* Goal of the exercise *
Give the data again exactly, without images.

* The data *
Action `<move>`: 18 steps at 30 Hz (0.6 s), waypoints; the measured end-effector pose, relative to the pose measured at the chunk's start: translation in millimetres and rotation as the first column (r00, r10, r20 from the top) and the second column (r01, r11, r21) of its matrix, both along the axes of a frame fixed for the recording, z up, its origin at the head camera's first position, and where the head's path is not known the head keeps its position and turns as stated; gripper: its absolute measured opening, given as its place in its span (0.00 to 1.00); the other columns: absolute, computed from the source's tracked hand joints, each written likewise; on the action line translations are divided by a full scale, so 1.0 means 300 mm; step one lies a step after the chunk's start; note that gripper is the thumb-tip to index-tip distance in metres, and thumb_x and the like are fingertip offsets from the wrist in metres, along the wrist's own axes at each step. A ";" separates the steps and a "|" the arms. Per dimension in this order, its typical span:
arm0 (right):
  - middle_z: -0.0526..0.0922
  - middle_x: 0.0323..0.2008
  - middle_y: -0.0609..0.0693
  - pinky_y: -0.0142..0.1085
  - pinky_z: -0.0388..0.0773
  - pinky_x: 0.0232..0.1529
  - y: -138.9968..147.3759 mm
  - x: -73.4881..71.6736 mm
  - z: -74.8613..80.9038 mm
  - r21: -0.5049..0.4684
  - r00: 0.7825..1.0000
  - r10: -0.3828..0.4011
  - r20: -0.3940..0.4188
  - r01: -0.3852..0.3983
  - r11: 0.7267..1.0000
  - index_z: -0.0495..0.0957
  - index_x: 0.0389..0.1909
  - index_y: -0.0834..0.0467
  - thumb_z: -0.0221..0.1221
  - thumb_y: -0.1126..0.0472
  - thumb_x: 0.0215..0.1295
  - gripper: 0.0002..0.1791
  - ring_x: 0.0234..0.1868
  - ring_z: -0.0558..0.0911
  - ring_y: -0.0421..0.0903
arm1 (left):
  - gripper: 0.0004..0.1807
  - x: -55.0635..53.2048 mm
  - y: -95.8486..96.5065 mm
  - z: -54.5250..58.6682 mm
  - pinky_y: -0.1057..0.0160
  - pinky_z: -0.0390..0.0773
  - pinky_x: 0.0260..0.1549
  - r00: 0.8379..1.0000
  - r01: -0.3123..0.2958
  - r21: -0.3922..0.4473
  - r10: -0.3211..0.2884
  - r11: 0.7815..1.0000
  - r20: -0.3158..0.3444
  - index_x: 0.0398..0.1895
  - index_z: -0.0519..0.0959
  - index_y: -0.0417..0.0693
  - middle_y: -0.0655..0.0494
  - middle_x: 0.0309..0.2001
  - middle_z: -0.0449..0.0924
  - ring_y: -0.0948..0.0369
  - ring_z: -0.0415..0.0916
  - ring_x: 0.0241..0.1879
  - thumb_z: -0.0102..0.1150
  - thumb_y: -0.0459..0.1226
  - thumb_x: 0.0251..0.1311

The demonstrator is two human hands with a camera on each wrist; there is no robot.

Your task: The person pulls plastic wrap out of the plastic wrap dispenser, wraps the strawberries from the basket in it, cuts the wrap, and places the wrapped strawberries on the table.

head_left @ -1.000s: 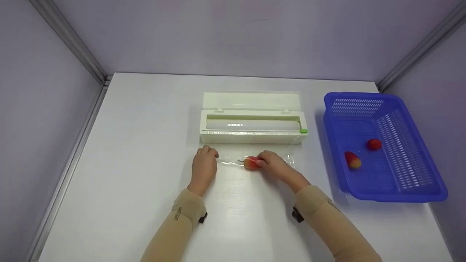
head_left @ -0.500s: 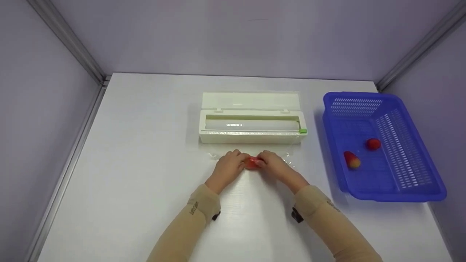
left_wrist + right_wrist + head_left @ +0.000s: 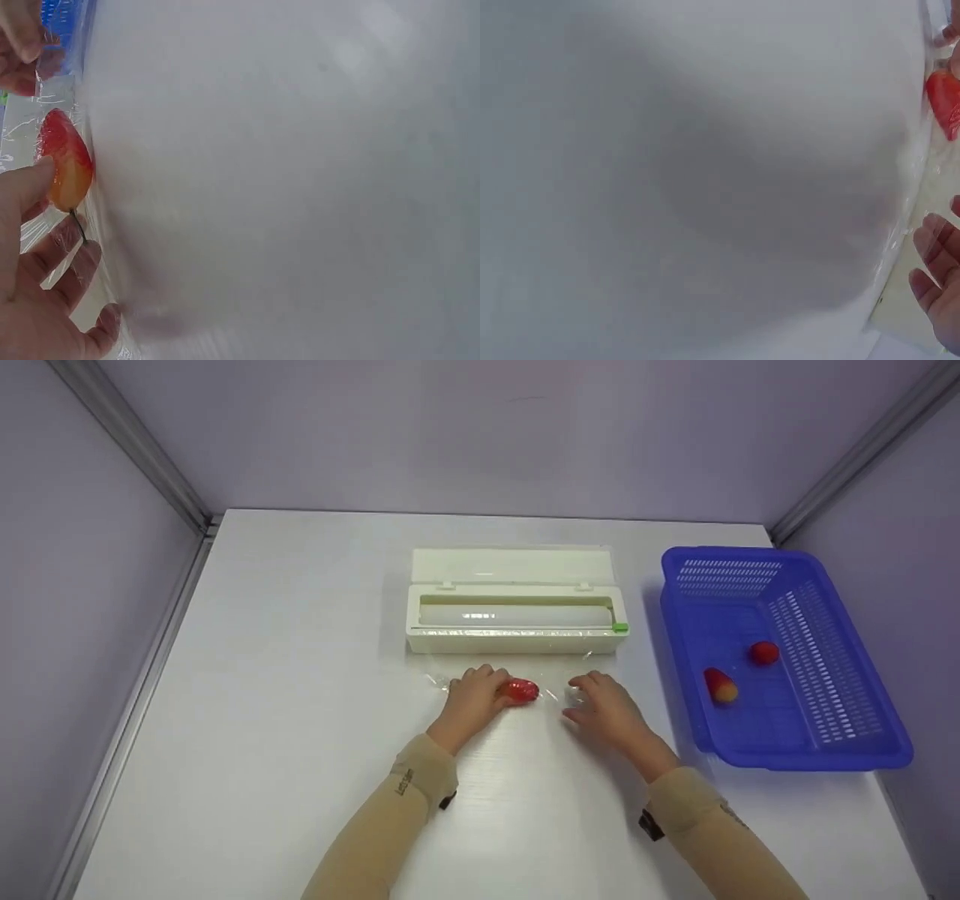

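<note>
A small red-and-yellow pear [image 3: 523, 691] with a thin dark stem lies in clear plastic wrap [image 3: 56, 91] just in front of the white wrap dispenser [image 3: 517, 643]. My left hand [image 3: 472, 699] holds the pear between thumb and fingers at its stem end, as the left wrist view shows. To the right of the pear is my right hand [image 3: 611, 712], apart from it, thumb and fingers spread with a gap between them. Its fingertips [image 3: 928, 241] are at the loose film; whether they touch it I cannot tell.
The dispenser's lid [image 3: 514, 566] stands raised at the back, showing the film roll [image 3: 517, 615] inside. A blue basket [image 3: 892, 739] on the right contains a red-and-yellow fruit [image 3: 721, 687] and a round red fruit [image 3: 764, 653].
My left hand has moved right from the film's left end onto the pear. The right hand has let go of the pear and drawn away to the right.
</note>
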State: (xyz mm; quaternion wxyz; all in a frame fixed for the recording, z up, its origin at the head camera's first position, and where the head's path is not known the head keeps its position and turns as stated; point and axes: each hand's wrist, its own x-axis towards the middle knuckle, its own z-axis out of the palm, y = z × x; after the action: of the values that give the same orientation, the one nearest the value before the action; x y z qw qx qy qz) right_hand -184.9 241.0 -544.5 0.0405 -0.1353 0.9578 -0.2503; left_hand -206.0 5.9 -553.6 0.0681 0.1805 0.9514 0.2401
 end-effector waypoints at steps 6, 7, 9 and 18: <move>0.76 0.32 0.53 0.44 0.72 0.42 0.112 0.032 -0.035 0.036 0.997 -0.024 -0.072 0.027 0.999 0.77 0.30 0.61 0.61 0.66 0.53 0.04 0.38 0.74 0.51 | 0.21 -0.006 0.009 0.001 0.53 0.69 0.39 1.000 -0.021 -0.051 0.022 0.998 0.019 0.50 0.73 0.57 0.55 0.44 0.75 0.55 0.71 0.44 0.60 0.50 0.54; 0.76 0.32 0.53 0.43 0.71 0.42 0.120 0.036 -0.038 -0.011 0.997 -0.052 -0.057 0.051 0.999 0.77 0.29 0.62 0.60 0.67 0.54 0.02 0.38 0.74 0.50 | 0.21 -0.007 0.010 0.000 0.53 0.69 0.39 0.999 -0.023 -0.059 0.025 0.998 0.021 0.50 0.73 0.57 0.55 0.44 0.75 0.55 0.70 0.44 0.60 0.50 0.54; 0.78 0.32 0.53 0.40 0.72 0.42 0.128 0.040 -0.040 -0.148 0.991 -0.137 0.001 0.135 0.980 0.77 0.29 0.62 0.58 0.67 0.58 0.02 0.38 0.74 0.48 | 0.21 -0.009 0.011 -0.001 0.53 0.68 0.40 0.999 -0.026 -0.071 0.029 0.997 0.031 0.51 0.72 0.58 0.55 0.45 0.74 0.55 0.70 0.45 0.59 0.51 0.54; 0.81 0.37 0.45 0.23 0.70 0.43 0.096 0.017 -0.024 -0.719 0.917 -0.319 0.240 0.389 0.576 0.76 0.33 0.71 0.56 0.69 0.61 0.07 0.43 0.75 0.35 | 0.23 -0.009 0.018 0.000 0.55 0.66 0.40 0.998 -0.029 -0.082 0.034 0.996 0.057 0.52 0.71 0.58 0.54 0.46 0.73 0.55 0.68 0.45 0.58 0.52 0.54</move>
State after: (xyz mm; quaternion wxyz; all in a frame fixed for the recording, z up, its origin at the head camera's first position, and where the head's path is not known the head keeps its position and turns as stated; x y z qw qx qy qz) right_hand -179.8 269.7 -551.7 -0.0300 0.0651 0.7708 -0.6330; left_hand -208.7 11.2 -553.7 0.0991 0.1555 0.9607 0.2076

* Answer to this exercise *
Action `<move>`: 18 steps at 30 Hz (0.6 s), waypoints; the measured end-effector pose, relative to the pose measured at the chunk's start: translation in millimetres and rotation as the first column (r00, r10, r20 from the top) and the second column (r01, r11, r21) of its matrix, both along the axes of a frame fixed for the recording, z up, its origin at the head camera's first position, and where the head's path is not known the head keeps its position and turns as stated; gripper: its absolute measured opening, given as its place in its span (0.00 to 1.00); the other columns: absolute, computed from the source's tracked hand joints, each written likewise; on the action line translations are divided by a full scale, so 1.0 means 300 mm; step one lies a step after the chunk's start; note that gripper is the thumb-tip to index-tip distance in metres, and thumb_x and the like are fingertip offsets from the wrist in metres, along the wrist's own axes at each step. A ";" separates the steps and a "|" the arms. Per dimension in this order, its typical span:
arm0 (right):
  - middle_z: -0.0526..0.0922
  - middle_x: 0.0323..0.2008
  - middle_y: -0.0609..0.0693
  - pinky_y: -0.0142..0.1085
  - pinky_z: -0.0388..0.0773
  - pinky_x: 0.0232..0.1529
  - y: -138.9968..147.3759 mm
  - x: -73.4881..71.6736 mm
  - z: -74.8613..80.9038 mm
  - r21: -0.5049..0.4684
  - r00: 0.7825..1.0000
  - r10: -0.3828..0.4011
  - r20: -0.3940..0.4188
  - r01: -0.3852..0.3983
  - r11: 0.7267..1.0000
  - index_z: -0.0495..0.0957
  - index_x: 0.0389..0.1909
  - index_y: -0.0834..0.0467
  - thumb_z: -0.0221..0.1221
  - thumb_y: -0.1126..0.0472
  - thumb_x: 0.0215..0.1295
  - gripper: 0.0002..0.1791
  - ring_x: 0.0234..0.1868
  - ring_z: -0.0558..0.0911
  - ring_y: -0.0421..0.0903
arm1 (left):
  - gripper: 0.0004..0.1807
  - x: -55.0635..53.2048 mm
  - y: -95.8486..96.5065 mm
  - z: -54.5250..58.6682 mm
  - pinky_y: -0.1057..0.0160
  - pinky_z: -0.0390..0.0773
  - pinky_x: 0.0260..0.1549
  - r00: 0.8379..1.0000
  - r01: -0.3123..0.2958
  - r21: -0.3922..0.4473
  - r10: -0.3211..0.2884
  - r11: 0.7815..1.0000
  - r20: -0.3158..0.3444
  - index_x: 0.0398..0.1895
  - index_z: -0.0519..0.0959
  - index_y: -0.0417..0.0693
  - middle_y: -0.0655..0.0494
  - middle_x: 0.0309..0.2001
  - middle_z: -0.0449..0.0924
  - ring_y: -0.0948..0.0369
  - ring_z: -0.0415..0.0916
  - ring_x: 0.0241..0.1879
  - thumb_z: -0.0102..0.1150
  - thumb_y: -0.0459..0.1226
  - thumb_x: 0.0251..0.1311

The demonstrator is two human hands with a camera on each wrist; there is no robot.

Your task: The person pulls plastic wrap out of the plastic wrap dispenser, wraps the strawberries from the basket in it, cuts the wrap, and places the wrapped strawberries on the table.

head_left @ -1.000s: 
head_left @ -0.500s: 
left_wrist + right_wrist + head_left @ +0.000s: 

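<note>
A small red-and-yellow pear [image 3: 523, 691] with a thin dark stem lies in clear plastic wrap [image 3: 56, 91] just in front of the white wrap dispenser [image 3: 517, 643]. My left hand [image 3: 472, 699] holds the pear between thumb and fingers at its stem end, as the left wrist view shows. To the right of the pear is my right hand [image 3: 611, 712], apart from it, thumb and fingers spread with a gap between them. Its fingertips [image 3: 928, 241] are at the loose film; whether they touch it I cannot tell.
The dispenser's lid [image 3: 514, 566] stands raised at the back, showing the film roll [image 3: 517, 615] inside. A blue basket [image 3: 892, 739] on the right contains a red-and-yellow fruit [image 3: 721, 687] and a round red fruit [image 3: 764, 653].
My left hand has moved right from the film's left end onto the pear. The right hand has let go of the pear and drawn away to the right.
</note>
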State: (xyz mm; quaternion wxyz; all in a frame fixed for the recording, z up, its origin at the head camera's first position, and where the head's path is not known the head keeps its position and turns as stated; point and axes: each hand's wrist, its own x-axis towards the middle knuckle, its own z-axis out of the palm, y = z × x; after the action: of the values that give the same orientation, the one nearest the value before the action; x y z qw qx qy qz) right_hand -184.9 241.0 -544.5 0.0405 -0.1353 0.9578 -0.2503; left_hand -206.0 5.9 -553.6 0.0681 0.1805 0.9514 0.2401
 end-effector waypoints at steps 6, 7, 9 and 18: <move>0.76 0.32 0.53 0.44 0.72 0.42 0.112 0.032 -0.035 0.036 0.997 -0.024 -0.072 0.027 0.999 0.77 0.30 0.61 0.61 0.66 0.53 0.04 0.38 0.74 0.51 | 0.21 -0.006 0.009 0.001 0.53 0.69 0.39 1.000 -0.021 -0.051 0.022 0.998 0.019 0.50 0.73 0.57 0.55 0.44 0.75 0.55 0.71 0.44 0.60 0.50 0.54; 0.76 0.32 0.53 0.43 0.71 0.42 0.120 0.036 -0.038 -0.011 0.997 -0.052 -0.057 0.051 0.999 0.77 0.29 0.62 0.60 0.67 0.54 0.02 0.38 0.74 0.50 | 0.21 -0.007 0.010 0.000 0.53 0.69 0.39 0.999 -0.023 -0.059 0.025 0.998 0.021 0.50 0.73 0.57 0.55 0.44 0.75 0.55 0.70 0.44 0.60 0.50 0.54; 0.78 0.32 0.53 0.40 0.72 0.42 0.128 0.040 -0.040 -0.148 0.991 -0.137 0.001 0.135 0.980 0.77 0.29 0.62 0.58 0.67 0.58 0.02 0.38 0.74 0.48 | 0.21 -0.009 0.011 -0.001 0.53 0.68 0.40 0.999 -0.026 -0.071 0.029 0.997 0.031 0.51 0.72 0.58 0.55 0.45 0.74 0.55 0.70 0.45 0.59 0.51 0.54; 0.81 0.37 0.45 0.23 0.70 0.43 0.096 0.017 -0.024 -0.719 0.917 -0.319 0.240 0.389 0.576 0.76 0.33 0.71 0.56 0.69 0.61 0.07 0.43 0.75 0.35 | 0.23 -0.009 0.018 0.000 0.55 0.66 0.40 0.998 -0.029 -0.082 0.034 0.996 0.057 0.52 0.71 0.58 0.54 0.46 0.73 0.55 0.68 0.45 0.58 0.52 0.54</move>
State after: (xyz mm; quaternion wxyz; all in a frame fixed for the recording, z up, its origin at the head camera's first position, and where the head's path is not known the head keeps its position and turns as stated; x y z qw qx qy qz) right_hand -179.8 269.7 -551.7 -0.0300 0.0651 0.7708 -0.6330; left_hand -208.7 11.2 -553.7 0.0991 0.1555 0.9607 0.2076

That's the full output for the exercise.